What to work on:
Look through the data below and extract, unchanged, the lines from the one that contains "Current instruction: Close" to the one that contains "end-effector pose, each", both included.

Exercise materials:
◆ ◆ ◆ ◆
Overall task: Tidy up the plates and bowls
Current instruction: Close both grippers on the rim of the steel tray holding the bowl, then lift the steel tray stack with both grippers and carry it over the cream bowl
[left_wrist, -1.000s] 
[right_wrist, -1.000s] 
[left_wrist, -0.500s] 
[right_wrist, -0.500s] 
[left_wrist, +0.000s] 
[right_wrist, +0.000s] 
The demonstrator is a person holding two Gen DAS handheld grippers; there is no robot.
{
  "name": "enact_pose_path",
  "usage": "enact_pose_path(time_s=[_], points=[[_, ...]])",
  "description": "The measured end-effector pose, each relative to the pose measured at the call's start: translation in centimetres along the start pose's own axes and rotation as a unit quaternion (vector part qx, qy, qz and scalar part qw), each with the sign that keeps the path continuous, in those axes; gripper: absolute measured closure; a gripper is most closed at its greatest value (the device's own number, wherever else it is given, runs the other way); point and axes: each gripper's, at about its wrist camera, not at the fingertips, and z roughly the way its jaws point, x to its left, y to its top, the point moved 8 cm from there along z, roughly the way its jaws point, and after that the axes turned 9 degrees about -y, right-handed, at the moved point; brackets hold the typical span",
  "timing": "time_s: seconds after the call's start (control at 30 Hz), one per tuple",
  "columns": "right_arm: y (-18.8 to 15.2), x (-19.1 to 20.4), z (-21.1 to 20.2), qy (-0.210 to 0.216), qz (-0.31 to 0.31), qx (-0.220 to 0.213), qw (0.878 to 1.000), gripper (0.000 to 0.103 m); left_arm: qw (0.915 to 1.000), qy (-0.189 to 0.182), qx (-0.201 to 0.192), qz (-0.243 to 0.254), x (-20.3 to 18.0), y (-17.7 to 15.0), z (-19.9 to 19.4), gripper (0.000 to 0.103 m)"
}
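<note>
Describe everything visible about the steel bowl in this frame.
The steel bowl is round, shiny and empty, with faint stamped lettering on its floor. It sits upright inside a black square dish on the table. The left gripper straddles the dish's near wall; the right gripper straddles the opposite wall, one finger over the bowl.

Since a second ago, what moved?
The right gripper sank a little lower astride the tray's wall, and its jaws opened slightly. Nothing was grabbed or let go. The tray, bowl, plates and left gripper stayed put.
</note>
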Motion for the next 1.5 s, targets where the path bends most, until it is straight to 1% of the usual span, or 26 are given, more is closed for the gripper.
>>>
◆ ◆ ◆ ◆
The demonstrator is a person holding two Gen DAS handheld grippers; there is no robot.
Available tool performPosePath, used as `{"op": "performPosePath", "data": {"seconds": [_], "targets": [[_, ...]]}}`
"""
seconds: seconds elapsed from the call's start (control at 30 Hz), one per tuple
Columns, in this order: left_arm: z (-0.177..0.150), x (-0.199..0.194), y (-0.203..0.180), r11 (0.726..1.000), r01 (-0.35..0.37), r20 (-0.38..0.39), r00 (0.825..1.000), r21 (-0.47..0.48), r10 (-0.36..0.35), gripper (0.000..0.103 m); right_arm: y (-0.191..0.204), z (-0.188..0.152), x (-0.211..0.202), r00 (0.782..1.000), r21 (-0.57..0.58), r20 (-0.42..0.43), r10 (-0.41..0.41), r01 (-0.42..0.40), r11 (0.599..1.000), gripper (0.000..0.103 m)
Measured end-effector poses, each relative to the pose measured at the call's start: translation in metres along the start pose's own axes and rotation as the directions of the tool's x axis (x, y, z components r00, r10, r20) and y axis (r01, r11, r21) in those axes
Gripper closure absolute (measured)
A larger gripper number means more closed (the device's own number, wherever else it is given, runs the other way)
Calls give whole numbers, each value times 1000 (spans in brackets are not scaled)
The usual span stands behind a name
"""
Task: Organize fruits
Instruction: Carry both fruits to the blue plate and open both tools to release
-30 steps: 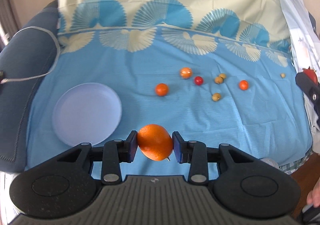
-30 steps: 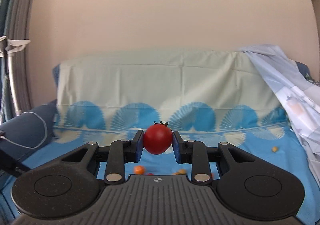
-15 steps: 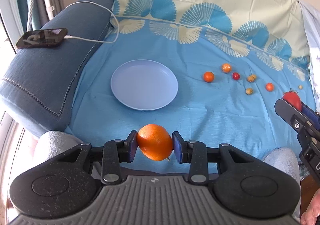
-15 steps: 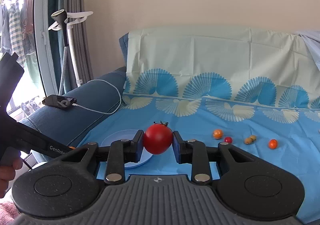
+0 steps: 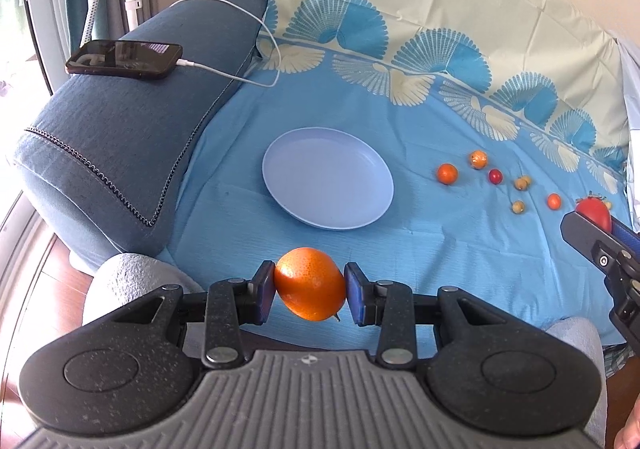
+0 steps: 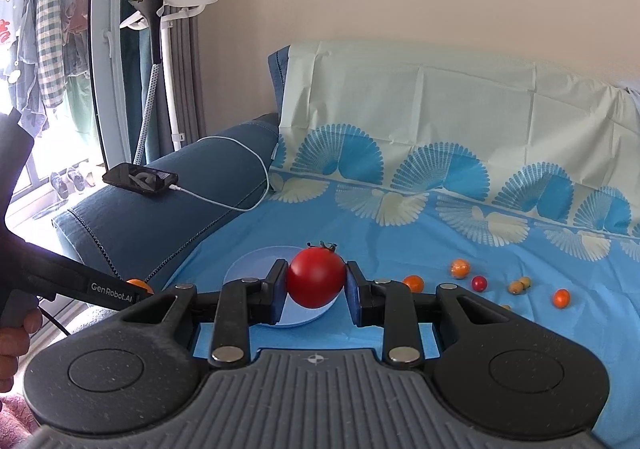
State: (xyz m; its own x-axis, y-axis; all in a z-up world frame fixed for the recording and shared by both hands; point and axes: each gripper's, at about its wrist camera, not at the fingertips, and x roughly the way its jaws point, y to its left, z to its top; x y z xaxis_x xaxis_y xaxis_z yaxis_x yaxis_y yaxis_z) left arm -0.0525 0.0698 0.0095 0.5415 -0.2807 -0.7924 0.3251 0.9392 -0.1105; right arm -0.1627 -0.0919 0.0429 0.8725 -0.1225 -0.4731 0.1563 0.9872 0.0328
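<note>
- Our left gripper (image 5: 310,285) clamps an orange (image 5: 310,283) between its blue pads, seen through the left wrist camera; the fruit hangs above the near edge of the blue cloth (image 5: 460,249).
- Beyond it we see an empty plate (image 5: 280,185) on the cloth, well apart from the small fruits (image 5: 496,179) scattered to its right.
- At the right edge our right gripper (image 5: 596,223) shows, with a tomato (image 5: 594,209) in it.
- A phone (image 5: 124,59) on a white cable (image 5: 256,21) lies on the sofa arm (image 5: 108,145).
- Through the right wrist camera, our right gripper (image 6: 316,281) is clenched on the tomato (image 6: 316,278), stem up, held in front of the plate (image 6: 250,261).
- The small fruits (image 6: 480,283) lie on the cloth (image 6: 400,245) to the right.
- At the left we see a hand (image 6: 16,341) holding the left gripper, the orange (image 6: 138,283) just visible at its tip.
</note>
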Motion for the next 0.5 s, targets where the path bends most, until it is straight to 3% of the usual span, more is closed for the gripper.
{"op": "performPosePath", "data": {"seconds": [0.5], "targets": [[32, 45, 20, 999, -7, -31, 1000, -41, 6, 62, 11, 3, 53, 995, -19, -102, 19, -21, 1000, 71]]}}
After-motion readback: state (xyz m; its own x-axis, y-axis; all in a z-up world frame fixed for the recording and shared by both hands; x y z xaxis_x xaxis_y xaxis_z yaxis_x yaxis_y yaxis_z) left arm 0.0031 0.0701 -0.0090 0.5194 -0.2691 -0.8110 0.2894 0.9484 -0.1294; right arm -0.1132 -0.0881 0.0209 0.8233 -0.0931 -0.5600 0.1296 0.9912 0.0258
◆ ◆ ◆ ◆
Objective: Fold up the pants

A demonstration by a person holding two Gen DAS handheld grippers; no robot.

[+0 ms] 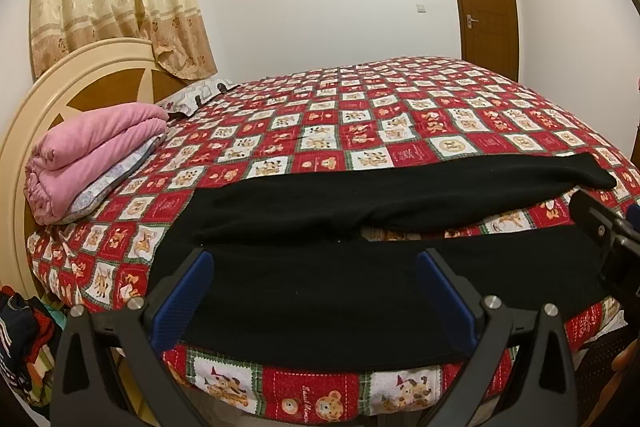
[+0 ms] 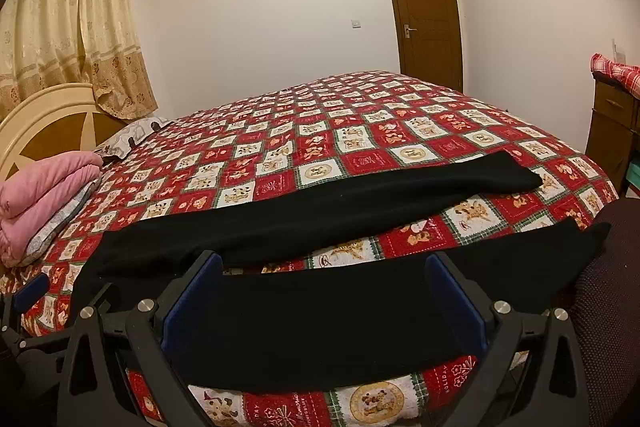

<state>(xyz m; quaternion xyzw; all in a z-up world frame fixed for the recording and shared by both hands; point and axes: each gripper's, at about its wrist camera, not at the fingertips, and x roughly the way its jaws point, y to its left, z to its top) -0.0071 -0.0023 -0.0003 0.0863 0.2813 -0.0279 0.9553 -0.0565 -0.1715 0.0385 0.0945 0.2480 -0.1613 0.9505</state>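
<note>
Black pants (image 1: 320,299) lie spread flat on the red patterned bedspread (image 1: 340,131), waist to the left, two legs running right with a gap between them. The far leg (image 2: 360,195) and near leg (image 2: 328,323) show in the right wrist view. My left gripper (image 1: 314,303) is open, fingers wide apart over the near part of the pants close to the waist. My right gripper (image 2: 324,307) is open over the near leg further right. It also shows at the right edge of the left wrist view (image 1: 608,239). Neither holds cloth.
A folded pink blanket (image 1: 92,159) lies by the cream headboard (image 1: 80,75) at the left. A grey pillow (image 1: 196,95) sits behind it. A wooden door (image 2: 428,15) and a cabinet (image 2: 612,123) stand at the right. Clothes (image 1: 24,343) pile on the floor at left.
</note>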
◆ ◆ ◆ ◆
Your response:
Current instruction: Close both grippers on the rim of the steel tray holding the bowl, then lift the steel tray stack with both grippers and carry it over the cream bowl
[left_wrist, -1.000s] 
[right_wrist, -1.000s] 
[left_wrist, -0.500s] 
[right_wrist, -0.500s] 
[left_wrist, +0.000s] 
[right_wrist, +0.000s] 
The demonstrator is a person holding two Gen DAS handheld grippers; there is no robot.
{
  "name": "enact_pose_path",
  "usage": "enact_pose_path(time_s=[_], points=[[_, ...]])",
  "description": "The measured end-effector pose, each relative to the pose measured at the call's start: translation in centimetres along the start pose's own axes and rotation as a unit quaternion (vector part qx, qy, qz and scalar part qw), each with the sign that keeps the path continuous, in those axes; gripper: absolute measured closure; a gripper is most closed at its greatest value (the device's own number, wherever else it is given, runs the other way); point and axes: each gripper's, at about its wrist camera, not at the fingertips, and z roughly the way its jaws point, x to its left, y to its top, the point moved 8 cm from there along z, roughly the way its jaws point, and after that the axes turned 9 degrees about -y, right-handed, at the moved point; brackets hold the typical span",

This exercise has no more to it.